I am currently trying to remove certain characters recursively from a list.
I have a list:
lst1 = ['ZINC1_out.pdbqt', 'ZINC2_out.pdbqt', 'ZINC3_out.pdbqt']
I would like to remove the '_out' so that the list looks like this
>>lst1
['ZINC1.pdbqt', 'ZINC2.pdbqt', 'ZINC3.pdbqt']
My current code looks like this:
lst1 = ['ZINC1_out.pdbqt', 'ZINC2_out.pdbqt', 'ZINC3_out.pdbqt']
for i in lst1:
lst1.strip("_out")
But I get an error: AttributeError: 'list' object has no attribute 'strip'.
Any help would be really appreciated.
CodePudding user response:
The following code achieves your goal. As already suggested by @drum, the replace method is useful for this.
lst1 = ['ZINC1_out.pdbqt', 'ZINC2_out.pdbqt', 'ZINC3_out.pdbqt']
lst2 = []
for i in lst1:
lst2.append( i.replace("_out", "") )
print(lst2)
CodePudding user response:
The problem with your code right now is that you are trying to strip the list, not the attribute in the list. I encourage you to do more research on for
loops. In the future, search on google, look at documentation, or look for other similar questions before asking your own.
The split
method for strings is used for removing characters from the front and the rear of the string. In this situation, you want to remove specific characters from the middle of the string. To do this, we will use the string.replace(characterstoreplace, whattoreplaceitwith)
method.
The resulting code should look like this. Please try to understand it for yourself rather than just copy pasting it. You can ask me if you have any questions.
lst1 = ['ZINC1_out.pdbqt', 'ZINC2_out.pdbqt', 'ZINC3_out.pdbqt']
for i in range(len(lst1)): #goes through every attribute in the list, represented by i
lst1[i] = lst1[i].replace("_out", "") #replaces '_out' with nothing and sets the new value
CodePudding user response:
You can use map
to remove the strings too if you don't want to do list comprehension.
list(map(lambda x:x.replace('_out',''),lst1))

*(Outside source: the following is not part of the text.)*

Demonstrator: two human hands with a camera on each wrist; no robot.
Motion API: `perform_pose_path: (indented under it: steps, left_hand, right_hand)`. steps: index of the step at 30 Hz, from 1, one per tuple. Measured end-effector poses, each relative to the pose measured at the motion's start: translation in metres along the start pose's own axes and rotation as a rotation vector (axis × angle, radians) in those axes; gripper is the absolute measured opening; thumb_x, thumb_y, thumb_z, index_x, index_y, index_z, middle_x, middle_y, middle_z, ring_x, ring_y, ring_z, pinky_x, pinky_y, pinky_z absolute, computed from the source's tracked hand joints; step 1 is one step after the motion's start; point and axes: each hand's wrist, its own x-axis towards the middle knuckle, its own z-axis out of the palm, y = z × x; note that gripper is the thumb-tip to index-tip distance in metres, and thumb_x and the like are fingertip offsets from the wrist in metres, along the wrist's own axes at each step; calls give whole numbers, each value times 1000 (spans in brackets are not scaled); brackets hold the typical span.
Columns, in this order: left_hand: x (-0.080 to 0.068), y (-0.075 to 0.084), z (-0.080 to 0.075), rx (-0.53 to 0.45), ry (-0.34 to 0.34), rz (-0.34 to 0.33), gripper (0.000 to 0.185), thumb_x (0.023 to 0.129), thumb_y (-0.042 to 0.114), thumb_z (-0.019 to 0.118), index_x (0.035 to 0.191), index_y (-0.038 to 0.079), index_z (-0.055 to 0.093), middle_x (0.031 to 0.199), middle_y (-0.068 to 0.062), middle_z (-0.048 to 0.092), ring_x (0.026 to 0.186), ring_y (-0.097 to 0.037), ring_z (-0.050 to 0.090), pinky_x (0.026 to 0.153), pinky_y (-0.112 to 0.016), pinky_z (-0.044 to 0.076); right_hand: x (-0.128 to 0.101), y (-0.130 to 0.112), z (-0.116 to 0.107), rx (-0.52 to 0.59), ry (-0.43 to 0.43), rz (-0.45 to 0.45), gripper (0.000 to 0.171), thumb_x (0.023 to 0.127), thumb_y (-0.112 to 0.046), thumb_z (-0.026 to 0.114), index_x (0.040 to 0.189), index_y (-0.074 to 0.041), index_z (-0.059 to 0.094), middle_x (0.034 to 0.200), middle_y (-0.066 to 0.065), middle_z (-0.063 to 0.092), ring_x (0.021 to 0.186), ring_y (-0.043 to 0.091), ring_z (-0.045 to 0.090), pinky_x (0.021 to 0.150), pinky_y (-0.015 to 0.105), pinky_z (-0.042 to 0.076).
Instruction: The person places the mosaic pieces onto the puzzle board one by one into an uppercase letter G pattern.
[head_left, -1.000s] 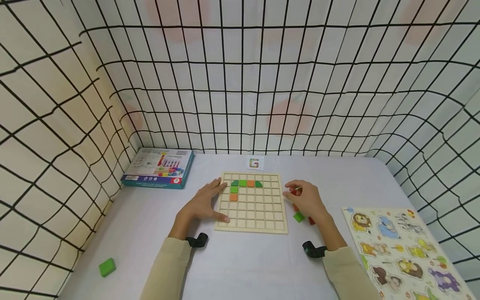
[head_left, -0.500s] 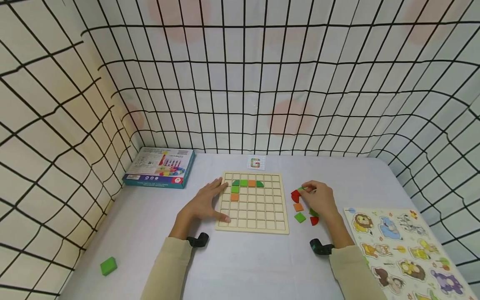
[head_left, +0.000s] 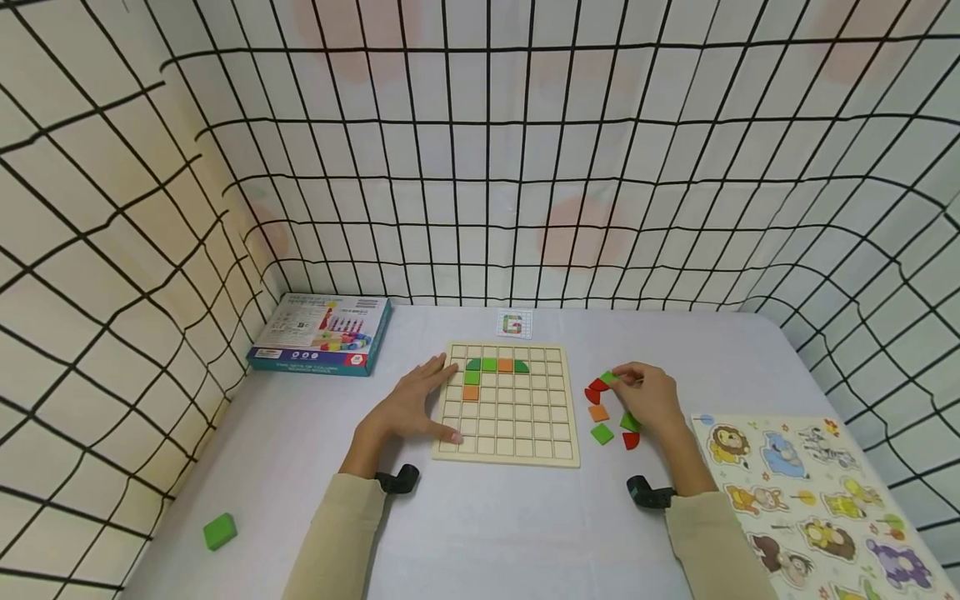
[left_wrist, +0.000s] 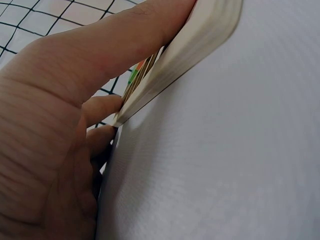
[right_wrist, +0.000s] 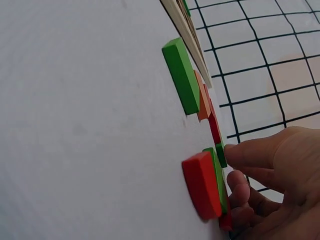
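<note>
In the head view, my left hand (head_left: 412, 406) rests at the left edge of a wooden grid board (head_left: 517, 429), fingers spread and thumb on its near left corner. Green and orange tiles sit in the board's cells, among them an orange tile (head_left: 470, 392). To the right of the board, my right hand (head_left: 649, 397) pinches a small green tile (head_left: 608, 378) at the table, beside red pieces (head_left: 593, 395). The right wrist view shows the thumb against this green tile (right_wrist: 221, 155), but the far fingertips are partly hidden.
Near the right hand lie an orange tile (head_left: 598, 412), a green tile (head_left: 602, 433) and a red piece (head_left: 631, 440). A pattern card (head_left: 514, 323) lies behind the board. A box (head_left: 321, 333), a green block (head_left: 220, 531) and an animal puzzle board (head_left: 810, 500) flank the area; black netting (head_left: 487, 183) surrounds it.
My right hand has moved right, away from the board's edge and the red pieces, to the green tile, which has shifted slightly right. The left hand has stayed on the board.
</note>
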Motion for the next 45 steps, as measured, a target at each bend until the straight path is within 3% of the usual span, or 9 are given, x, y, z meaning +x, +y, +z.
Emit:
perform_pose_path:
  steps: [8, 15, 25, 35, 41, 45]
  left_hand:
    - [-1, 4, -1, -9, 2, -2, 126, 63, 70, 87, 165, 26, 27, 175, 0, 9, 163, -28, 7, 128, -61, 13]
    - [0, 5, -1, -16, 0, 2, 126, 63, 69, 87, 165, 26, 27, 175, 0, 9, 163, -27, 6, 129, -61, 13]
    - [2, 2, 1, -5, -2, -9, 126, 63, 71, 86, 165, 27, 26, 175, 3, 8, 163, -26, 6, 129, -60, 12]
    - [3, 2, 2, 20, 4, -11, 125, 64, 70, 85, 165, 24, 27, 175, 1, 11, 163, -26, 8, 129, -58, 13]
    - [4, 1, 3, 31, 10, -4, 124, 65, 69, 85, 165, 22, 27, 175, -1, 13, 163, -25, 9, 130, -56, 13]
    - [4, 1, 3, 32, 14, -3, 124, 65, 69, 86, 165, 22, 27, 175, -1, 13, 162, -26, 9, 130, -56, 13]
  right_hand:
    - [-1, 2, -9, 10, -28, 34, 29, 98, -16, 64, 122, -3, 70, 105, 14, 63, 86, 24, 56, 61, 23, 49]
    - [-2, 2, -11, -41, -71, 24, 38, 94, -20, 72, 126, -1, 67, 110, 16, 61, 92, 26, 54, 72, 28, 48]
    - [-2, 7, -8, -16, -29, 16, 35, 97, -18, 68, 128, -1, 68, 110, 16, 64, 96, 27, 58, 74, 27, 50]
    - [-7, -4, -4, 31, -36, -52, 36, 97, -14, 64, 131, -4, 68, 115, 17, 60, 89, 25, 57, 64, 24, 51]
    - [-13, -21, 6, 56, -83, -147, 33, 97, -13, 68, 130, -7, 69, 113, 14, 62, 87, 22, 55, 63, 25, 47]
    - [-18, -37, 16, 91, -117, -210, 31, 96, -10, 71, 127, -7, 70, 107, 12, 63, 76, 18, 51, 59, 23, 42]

Out[136]: ['ZINC1.pdbqt', 'ZINC2.pdbqt', 'ZINC3.pdbqt']
To see the performance, let's try with 30000 components in the strings.
# Appending to list (From @Hanno Reuvers)
%timeit append_list_function()
8.68 ms ± 236 µs per loop (mean ± std. dev. of 7 runs, 100 loops each)
# List comprehension
%timeit [s.replace('_out', '') for s in newlist]
7.06 ms ± 361 µs per loop (mean ± std. dev. of 7 runs, 100 loops each)
# Map function
%timeit list(map(lambda x:x.replace('_out',''),newlist))
8.69 ms ± 137 µs per loop (mean ± std. dev. of 7 runs, 100 loops each)